The concept of a ‘donut’ type city is an easy one to understand, referring as it does to a center with a hollowed out, vacant downtown surrounded by thriving suburbs. These days Detroit is probably the poster-child for that kind of model, but in fact donut-type cities are getting harder to find. Boosted by aggressive building and development plans, most North American downtowns look better than they did a decade ago. The same cannot be said for small town development though – and I shudder to think that Oakville could become an example of that trend.

Oakville’s downtown does boast streets full of new construction, and there are always new stores opening.

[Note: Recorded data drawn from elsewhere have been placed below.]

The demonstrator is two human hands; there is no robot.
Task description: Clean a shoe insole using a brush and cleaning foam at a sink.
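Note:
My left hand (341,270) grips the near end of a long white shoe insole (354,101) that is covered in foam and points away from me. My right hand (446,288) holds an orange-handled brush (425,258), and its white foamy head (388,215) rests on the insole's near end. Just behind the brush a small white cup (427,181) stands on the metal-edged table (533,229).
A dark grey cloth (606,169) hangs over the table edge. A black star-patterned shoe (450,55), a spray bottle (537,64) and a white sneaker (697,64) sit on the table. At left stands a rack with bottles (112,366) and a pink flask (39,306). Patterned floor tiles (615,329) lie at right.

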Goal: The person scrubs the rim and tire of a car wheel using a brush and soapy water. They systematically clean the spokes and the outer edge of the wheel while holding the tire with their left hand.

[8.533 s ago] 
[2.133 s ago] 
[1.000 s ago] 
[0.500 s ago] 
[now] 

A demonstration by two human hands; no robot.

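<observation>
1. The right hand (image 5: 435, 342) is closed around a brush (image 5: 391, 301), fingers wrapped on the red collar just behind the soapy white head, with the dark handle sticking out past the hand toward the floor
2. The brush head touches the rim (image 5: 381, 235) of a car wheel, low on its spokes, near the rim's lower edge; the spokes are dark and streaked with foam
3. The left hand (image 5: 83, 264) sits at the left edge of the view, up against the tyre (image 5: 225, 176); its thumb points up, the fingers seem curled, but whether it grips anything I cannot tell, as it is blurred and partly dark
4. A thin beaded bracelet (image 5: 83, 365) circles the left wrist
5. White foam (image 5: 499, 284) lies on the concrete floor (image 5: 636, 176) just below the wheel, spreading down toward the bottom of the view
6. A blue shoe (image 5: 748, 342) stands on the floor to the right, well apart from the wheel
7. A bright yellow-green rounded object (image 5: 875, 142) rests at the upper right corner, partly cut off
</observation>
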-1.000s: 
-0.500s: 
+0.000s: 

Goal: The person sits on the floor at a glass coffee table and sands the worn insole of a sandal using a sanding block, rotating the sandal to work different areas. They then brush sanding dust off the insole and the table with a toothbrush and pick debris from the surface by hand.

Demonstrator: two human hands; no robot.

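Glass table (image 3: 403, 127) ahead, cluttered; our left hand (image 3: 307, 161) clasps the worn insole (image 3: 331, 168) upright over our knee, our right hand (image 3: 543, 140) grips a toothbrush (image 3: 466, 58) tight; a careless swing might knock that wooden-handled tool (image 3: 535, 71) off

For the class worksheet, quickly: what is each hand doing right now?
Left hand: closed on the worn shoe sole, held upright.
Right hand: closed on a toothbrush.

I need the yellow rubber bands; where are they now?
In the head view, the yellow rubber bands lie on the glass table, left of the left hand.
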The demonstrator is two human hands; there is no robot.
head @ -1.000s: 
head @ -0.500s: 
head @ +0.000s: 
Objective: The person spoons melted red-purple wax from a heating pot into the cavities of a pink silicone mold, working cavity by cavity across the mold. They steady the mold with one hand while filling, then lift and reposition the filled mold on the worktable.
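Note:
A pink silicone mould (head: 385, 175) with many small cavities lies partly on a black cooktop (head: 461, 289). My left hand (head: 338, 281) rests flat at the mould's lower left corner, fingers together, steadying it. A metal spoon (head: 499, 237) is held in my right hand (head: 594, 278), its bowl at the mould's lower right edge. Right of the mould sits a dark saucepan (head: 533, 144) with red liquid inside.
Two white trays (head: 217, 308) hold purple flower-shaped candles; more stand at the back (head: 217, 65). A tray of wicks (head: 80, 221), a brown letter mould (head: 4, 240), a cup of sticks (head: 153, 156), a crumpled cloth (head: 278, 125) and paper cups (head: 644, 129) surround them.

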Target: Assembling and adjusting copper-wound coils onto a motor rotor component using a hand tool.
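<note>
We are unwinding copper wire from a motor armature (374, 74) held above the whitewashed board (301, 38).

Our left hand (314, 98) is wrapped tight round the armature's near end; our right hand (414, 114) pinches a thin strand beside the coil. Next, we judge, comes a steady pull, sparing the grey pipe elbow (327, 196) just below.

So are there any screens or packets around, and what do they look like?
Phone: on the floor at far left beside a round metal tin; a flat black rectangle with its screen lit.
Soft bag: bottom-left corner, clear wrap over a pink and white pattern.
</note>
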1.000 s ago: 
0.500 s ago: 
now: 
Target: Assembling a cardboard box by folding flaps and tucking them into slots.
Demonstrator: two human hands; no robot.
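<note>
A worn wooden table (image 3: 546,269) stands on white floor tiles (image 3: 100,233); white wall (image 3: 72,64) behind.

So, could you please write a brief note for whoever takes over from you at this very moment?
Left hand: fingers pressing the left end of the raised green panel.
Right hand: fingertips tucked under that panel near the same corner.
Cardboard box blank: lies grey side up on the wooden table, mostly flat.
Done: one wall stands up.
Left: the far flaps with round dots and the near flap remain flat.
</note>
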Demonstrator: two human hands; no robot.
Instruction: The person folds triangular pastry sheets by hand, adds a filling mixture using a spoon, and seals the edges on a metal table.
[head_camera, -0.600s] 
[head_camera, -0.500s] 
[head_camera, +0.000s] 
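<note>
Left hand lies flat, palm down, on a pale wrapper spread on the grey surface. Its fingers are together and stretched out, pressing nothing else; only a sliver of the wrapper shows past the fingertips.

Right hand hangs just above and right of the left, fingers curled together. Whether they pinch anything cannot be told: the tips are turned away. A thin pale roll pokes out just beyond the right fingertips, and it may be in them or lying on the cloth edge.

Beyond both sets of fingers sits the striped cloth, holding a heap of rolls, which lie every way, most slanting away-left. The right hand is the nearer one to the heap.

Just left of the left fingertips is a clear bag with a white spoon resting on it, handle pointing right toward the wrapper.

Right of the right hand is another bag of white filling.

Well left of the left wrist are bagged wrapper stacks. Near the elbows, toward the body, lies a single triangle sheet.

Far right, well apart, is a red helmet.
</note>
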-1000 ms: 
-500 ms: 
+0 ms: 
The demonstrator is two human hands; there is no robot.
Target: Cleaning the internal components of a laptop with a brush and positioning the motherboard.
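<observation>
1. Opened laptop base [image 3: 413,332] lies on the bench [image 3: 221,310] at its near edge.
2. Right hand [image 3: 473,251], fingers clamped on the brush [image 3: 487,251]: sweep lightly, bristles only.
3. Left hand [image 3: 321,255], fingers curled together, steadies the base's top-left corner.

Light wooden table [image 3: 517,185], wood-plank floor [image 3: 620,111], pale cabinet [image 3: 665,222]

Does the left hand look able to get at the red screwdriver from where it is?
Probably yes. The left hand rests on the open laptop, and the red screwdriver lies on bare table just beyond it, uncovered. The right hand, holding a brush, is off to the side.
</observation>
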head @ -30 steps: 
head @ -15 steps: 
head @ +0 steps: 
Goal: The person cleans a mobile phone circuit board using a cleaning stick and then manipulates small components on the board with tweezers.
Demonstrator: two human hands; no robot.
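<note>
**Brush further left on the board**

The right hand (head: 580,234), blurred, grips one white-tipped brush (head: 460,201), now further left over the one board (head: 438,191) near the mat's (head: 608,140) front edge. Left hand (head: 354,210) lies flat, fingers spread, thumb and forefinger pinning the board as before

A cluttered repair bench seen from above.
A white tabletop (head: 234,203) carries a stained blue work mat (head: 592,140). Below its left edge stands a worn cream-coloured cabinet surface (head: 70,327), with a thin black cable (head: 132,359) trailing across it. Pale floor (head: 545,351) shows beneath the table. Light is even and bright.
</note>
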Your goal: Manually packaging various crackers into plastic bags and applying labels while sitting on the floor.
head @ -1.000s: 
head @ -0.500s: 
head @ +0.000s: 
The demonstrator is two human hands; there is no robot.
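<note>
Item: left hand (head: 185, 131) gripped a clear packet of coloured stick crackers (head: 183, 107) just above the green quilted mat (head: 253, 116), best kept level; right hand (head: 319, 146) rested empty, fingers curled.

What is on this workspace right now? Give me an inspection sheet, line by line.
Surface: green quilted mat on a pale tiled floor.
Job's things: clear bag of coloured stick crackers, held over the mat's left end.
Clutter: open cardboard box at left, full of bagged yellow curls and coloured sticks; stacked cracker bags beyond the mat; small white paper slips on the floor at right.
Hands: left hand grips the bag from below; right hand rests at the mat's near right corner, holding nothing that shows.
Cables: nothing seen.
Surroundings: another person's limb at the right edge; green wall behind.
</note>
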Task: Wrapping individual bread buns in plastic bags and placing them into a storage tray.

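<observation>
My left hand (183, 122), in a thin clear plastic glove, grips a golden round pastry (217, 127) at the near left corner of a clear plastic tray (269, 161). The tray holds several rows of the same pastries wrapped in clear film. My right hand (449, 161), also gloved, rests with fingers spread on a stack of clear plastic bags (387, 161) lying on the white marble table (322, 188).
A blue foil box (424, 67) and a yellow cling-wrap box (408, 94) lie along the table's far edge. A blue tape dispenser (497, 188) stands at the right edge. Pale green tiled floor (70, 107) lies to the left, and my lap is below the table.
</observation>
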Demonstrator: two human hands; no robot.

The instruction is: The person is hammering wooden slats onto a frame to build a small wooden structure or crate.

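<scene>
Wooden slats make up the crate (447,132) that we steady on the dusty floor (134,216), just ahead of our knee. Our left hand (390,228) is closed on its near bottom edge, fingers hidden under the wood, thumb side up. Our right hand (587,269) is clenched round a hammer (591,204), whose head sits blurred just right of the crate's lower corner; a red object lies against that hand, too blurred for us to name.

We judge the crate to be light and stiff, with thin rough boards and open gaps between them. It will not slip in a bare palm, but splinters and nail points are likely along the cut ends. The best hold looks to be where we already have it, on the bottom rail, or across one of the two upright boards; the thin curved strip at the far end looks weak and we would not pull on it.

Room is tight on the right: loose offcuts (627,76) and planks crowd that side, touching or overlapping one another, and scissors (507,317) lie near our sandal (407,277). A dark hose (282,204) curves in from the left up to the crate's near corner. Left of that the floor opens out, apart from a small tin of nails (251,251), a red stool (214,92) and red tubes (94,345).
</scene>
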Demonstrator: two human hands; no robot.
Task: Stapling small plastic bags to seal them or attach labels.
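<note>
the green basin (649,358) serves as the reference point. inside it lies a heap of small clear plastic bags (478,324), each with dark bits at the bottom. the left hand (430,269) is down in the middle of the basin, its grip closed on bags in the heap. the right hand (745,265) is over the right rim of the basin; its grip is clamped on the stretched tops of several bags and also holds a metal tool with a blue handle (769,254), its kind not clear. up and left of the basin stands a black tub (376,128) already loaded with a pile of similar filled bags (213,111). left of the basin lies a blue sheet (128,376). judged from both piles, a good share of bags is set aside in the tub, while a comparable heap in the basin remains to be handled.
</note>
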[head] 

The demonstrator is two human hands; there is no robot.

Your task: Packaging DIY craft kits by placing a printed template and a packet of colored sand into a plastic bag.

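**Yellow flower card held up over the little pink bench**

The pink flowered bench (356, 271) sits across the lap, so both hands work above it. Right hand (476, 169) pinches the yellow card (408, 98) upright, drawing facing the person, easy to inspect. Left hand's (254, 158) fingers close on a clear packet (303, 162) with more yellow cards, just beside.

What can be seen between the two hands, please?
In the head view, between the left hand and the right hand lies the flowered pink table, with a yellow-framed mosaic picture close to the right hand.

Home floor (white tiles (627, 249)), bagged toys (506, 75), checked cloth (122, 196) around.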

The flip side, however, is that the new stores cannot keep pace with the old ones that are shuttering up. Walking downtown these days is an exercise in something between wistfulness and wonder as old stores disappear and relatively new ones do as well.

Wherever you live in Oakville, you have a stake in downtown’s success. Property values in our town are tied to the entire ‘Oakville way of life’,  we are part of a postcard-pretty, thriving little community (even if it is bigger than it used to be). If we let our downtown lose more ground – and there are whispers of a spate of retail closures to take place in 2015 – then everyone’s holdings will suffer. Aside from the fact that it will be a tragedy, of a sort.


Of course, there will always be businesses that over-estimate potential, coming and going. What we have in Oakville these days is a host of problems ranging from expensive parking through to the aftermath of a long recession (which, by the way, has officially been over for more than five years). There are more changes to come as well, ranging from higher electricity costs through to budget conscious boomers who will want to spend less as they age. A challenging era is ahead.

We are in a different economy than we were a decade ago, and we need different policies and a different mix of retail than we did before. We also need municipal politicians that can understand the bigger picture of the new competitive environment, and shape a business strategy for Oakville that is cognizant of it.

Avoiding a donut shaped city should be top of agenda for our next town council. It is time for everyone to put down their coffee and their baked goods and get to work.